Her yeni yolun başında, yeni bir okul sorunu, benim için o gördüğüm rüyalar gibi. Önümüzdeki yıl ilkokula başlayacak olan kızım için görüşmeye gittiğim okullardan aldığım cevaplara karşılık olarak verdiğim çığlıklar asla duyulmuyor. Kendi kendime bağırıp duruyorum yine.

“Merhaba, ben önümüzdeki yıl ilkokula başlayacak olan kızım için aramıştım. Okul görüşmeleri için ne zaman müsait oluyorsunuz? Bir yetkili ile görüşüp okulunuzu gezmek istiyorum,” diyerek kısaca niyetimi anlattım. Karşımdaki hanım bana okul giriş çıkış saatlerinden, öğle yemeklerine, ders programlarından sınıf mevcutlarına kadar tüm genel bilgileri verdikten sonra benim için asıl önemli olan soruya geçtim:

“Bir şey sormak istiyorum, okulunuzda kaynaştırma öğrenciniz var mı ?” dememle duyduklarım beni şoka soktu. Karşımdaki hanım bana:

“Ay yok hiç merak etmeyin,” dedi önce. Ben idrak edemeyip:

“Nasıl yani?” diye sorumu değiştirdim.

“Yani ilkokullarımızda yok, sadece bir tanecik lisede var ama sizin çocuklarınızla kesinlikle ayrı kattalar,” deyince yanlış anlamadığımı fark ettim.

“Bir saniye, yalnız kaynaştırma öğrencinizin olması benim için bir sorun olduğundan sormadım, benim kızım da bir kaynaştırma öğrencisi olarak gelecek, o nedenle sordum ama verdiğiniz cevap hiç hoş olmadı,” dedim.

Muhtemelen o da neye uğradığını şaşırmış olacak ki, toparlamaya çalışırken iyice dağıttı.

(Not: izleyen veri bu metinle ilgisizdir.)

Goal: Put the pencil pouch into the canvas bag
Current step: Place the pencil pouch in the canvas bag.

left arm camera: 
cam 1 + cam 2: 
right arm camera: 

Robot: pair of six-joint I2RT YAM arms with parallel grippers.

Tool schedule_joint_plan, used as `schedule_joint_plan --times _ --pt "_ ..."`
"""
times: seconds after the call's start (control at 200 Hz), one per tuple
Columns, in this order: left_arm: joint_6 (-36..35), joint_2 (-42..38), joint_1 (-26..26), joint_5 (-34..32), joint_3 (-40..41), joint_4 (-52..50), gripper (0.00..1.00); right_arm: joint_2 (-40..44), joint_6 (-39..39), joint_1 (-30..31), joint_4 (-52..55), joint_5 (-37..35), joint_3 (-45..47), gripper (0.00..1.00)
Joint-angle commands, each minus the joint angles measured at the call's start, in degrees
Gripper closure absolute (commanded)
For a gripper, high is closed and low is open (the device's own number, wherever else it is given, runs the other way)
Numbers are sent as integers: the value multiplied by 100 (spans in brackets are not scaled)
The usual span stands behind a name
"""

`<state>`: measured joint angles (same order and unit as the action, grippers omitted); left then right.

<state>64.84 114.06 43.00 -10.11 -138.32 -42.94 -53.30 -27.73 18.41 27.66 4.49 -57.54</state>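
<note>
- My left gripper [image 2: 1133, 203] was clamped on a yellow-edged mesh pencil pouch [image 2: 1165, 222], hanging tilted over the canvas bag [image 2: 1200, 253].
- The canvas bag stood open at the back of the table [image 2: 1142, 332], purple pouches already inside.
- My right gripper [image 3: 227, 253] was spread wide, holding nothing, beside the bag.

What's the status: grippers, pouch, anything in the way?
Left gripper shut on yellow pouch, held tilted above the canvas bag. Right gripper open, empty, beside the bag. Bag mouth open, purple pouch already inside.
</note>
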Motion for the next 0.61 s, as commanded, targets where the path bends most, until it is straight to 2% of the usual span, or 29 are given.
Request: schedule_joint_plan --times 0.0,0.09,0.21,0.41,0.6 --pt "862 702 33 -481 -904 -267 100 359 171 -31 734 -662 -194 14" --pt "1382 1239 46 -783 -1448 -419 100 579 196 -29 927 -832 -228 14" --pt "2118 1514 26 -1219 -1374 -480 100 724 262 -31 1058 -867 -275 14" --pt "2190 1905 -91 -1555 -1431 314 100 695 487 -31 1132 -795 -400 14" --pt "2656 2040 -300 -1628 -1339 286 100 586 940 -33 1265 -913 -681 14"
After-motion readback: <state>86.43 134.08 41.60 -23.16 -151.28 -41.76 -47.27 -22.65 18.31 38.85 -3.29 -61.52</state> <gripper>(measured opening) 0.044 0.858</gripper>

“Kaynaştırma öğrencisi gelecekse önce bir rehberlik servisimiz görecek, sonra sınıf öğretmenimiz görecek, ondan sonra kayıt için görüşülecek,” dedi.

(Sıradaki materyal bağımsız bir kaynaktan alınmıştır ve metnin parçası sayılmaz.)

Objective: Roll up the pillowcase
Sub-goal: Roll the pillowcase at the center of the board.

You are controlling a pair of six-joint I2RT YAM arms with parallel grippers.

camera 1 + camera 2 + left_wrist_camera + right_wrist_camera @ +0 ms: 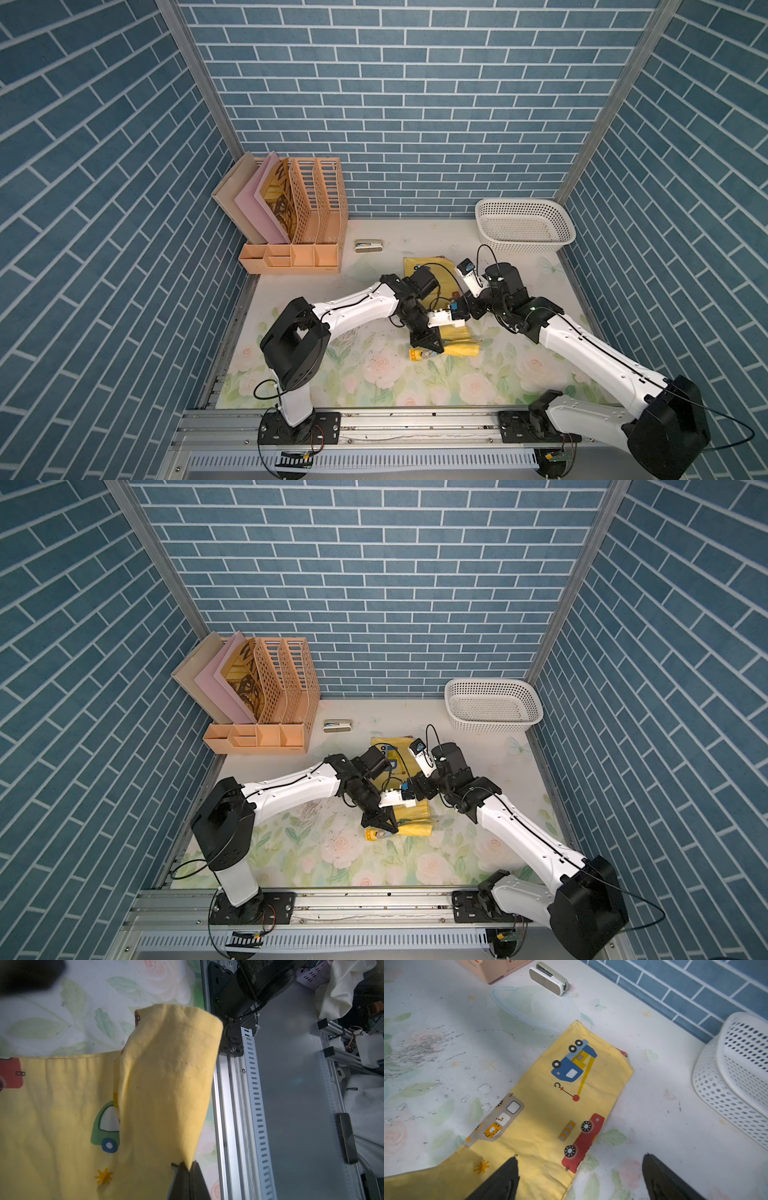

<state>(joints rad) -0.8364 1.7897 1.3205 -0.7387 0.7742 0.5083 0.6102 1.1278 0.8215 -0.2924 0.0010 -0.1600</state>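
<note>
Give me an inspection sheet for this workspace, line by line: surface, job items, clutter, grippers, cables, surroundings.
Surface: floral table covering, scuffed in patches.
Job's things: pillowcase, far end lying flat, near end lifted in a fold.
Clutter: stapler, white basket with nothing seen inside, peach file organiser holding folders; all at the back, apart from the cloth.
Grippers: left gripper shut on the pillowcase's fold; right gripper open above the cloth's edge.
Cables: black cable arches over the right wrist; no snag seen.
Surroundings: blue brick-pattern walls; aluminium rail in front.
</note>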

“Pardon ama kaynaştırma raporu zaten rehberlik araştırma merkezinden verilerek geliyoruz, bu kadar kişiye gösterip neden beğeni topluyoruz onu anlayamadım?”

“Uygulama böyle!” dedi. Artık bu durumda bir eğitimci olduğumu, yönetmeliği, haklarımı ve çocuğumun haklarını bildiğimi ve uygulamanın aslında tam da böyle olmadığını bildiğimi belirttim. Karşımdaki hanım son bir toparlama yapma ihtiyacı hissetmiş olacak ki:

“Ama çocuğu da sınıfa çıkarıyoruz, o da sınıfını görüyor, bakalım sevecek mi?” dedi ama gerçekten NAFİLE!

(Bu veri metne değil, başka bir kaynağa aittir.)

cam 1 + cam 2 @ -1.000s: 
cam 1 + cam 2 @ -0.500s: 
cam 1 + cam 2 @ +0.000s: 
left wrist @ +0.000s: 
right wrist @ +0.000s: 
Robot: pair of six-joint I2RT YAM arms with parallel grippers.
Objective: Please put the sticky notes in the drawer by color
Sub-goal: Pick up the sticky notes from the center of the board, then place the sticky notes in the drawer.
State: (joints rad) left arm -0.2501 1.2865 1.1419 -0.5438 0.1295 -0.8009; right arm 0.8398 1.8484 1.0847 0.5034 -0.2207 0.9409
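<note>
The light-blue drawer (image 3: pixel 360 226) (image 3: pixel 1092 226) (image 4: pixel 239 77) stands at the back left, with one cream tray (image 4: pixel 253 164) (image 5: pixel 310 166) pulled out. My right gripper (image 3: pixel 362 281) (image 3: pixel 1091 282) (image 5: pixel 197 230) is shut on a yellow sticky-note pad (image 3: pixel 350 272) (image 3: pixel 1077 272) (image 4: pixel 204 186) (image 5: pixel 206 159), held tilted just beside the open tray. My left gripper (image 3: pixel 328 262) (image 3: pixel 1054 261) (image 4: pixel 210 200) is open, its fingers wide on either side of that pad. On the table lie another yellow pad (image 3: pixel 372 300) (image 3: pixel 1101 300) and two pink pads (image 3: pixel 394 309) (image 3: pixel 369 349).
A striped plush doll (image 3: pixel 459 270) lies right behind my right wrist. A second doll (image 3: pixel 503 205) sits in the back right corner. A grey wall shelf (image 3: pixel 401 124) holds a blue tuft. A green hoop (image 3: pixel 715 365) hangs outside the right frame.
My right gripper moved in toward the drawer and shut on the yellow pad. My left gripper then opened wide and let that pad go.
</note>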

Bu tavrı, bu saçmalığı toparlayamazsınız. Daha sonrasında okulun sosyal medya hesaplarını inceledim. Nerede 3 Aralık, nerede Down Farkındalık Günü, nerede Otizm Farkındalık Günü hepsini bir görsel ile kutlamışlar. Engel yokmuş, her farkın farkındaymışlar meğer! Sosyal medyada böyle yazdıklarını görünce dayanamayıp oradan da mesaj attım. Buraya bunları yazmalarının tavırlarındaki kabalığı değiştirmemiş olduğunu görmüş oldum. Sadece sekreterlerinin cevabı için özür dilediler. Fakat konuşmanın devamında ettikleri tek güzel kelam “eğitimde feda edilecek tek bir birey” olmadığıydı. Ama onun da arkasında duramadılar.

Bakın bu bir sekreter cevabı değildi, bu o okulun bu tip cevaplar ile daha önce karşılaştığı ve kaynaştırma için bu uygulamanın yapıldığının o sekreter hanıma öğretildiğinin göstergesiydi. Demek ki, bu sekreter dedikleri hanıma, ne sorulursa ne cevap verileceği söylenmiş ki oraya oturmuş konuşuyor. Kalkıp da kaynaştırma durumunda ne uygulama olacağını bilmese bana bu cevabı mı verirdi? “Ben bilmiyorum, isterseniz randevu vereyim gelip kendiniz görüşün” demesi gerekmez miydi?

Elbette sınıf öğretmeni ile tanışmak, rehberlik servisi ile görüşmek, okulun ve işleyişin kızım için uygunluğunu orada oturup konuşmak isterim! Elbette rehber öğretmenleri kızımı görsün ki uygun olduğunu düşündüğü sınıfa yönlendirsin isterim! Elbette kızım da okulda bir dolaşsın, bakalım sınıfından çıkıp tuvaleti bulabilecek mi diye göreyim isterim! Ama önce rehberlik görsün, dur bir de sınıf öğretmeni görsün bakalım beğenirlerse kaydını alırız demenizi İSTEMEM! Değil yaşadığım yerin, dünyanın en güzel okulu olsanız NAFİLE!

Şimdi ne yaklaşıyor, 21 Mart Down sendromu farkındalık günü. Ne yapacakları belli. Yine uyduruk bir görselle “gerçek dostlar kromozom saymaz” diyecekler, “farkınızın farkındayız” diyecekler, ellerinden gelen her türlü etkinliği de yapacaklar. Ama NAFİLE!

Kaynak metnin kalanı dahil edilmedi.